Rahul shrugged. "Maybe a museum. I just want to walk around."
"Be ready in twenty minutes and I'll drop you at the tube," Roger offered.
While Sudha was at work she wondered what her brother was doing, wondered if one of the hundreds of pubs on the streets of London would tempt him. Part of her worried that something would set him off and that he would disappear again. But when she got back to the house that evening she found Rahul crawling up the staircase after Neel, pretending to be a hungry lion. That night they went out for curry and again he did not drink, covering the paper spread on the table with elaborate drawings. Again he sat with Sudha in the bathroom as she bathed Neel, and the following morning he went for his run. For the rest of the week he worked through his list of activities, always returning with a little gift for Neel. It felt strange to be at work for so much of the time that Rahul was visiting, but Sudha thought it was better, safer, that their time together was limited to mornings and evenings, times when Roger and Neel were around.
Saturday morning Rahul made omelettes, expertly chopping mushrooms and onions the way the chefs did on television, and then at Rahul's suggestion they went to the London Zoo. Rahul had offered to take Neel himself, and though throughout the week both Sudha and Roger had taken advantage of Rahul's presence, leaving him in charge for five or ten minutes if they needed to go to the corner for eggs or bread, there was no question of that.
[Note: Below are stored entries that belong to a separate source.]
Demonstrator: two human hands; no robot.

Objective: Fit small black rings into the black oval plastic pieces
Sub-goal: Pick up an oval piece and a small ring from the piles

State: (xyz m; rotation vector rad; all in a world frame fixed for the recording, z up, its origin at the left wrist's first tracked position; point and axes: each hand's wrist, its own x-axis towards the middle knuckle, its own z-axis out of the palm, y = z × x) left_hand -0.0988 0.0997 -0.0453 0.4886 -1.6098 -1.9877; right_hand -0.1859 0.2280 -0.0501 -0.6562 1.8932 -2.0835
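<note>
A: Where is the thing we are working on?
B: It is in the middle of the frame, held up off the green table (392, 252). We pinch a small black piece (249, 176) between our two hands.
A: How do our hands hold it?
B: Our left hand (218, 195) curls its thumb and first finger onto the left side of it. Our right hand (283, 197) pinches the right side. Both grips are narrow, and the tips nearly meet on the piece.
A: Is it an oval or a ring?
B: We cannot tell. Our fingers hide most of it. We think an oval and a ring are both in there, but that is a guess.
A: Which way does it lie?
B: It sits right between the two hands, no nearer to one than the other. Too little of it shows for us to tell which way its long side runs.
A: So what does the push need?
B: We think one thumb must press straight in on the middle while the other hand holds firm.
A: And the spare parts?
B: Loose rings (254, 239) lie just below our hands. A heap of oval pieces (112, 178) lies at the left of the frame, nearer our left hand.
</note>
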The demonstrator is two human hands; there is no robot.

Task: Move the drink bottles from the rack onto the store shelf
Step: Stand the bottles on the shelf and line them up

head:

And yet, once they were at the zoo, both Roger and Sudha felt obsolete. Rahul carried Neel on his shoulders the whole time, the stroller Sudha pushed containing nothing but her purse. Neel was equally smitten, bursting into tears when Rahul had to use the restroom. Rahul had insisted on paying for everything-buying them their tickets, their sandwiches and sodas, the ice cream for Neel, the lime-green balloon that drifted all afternoon above their heads.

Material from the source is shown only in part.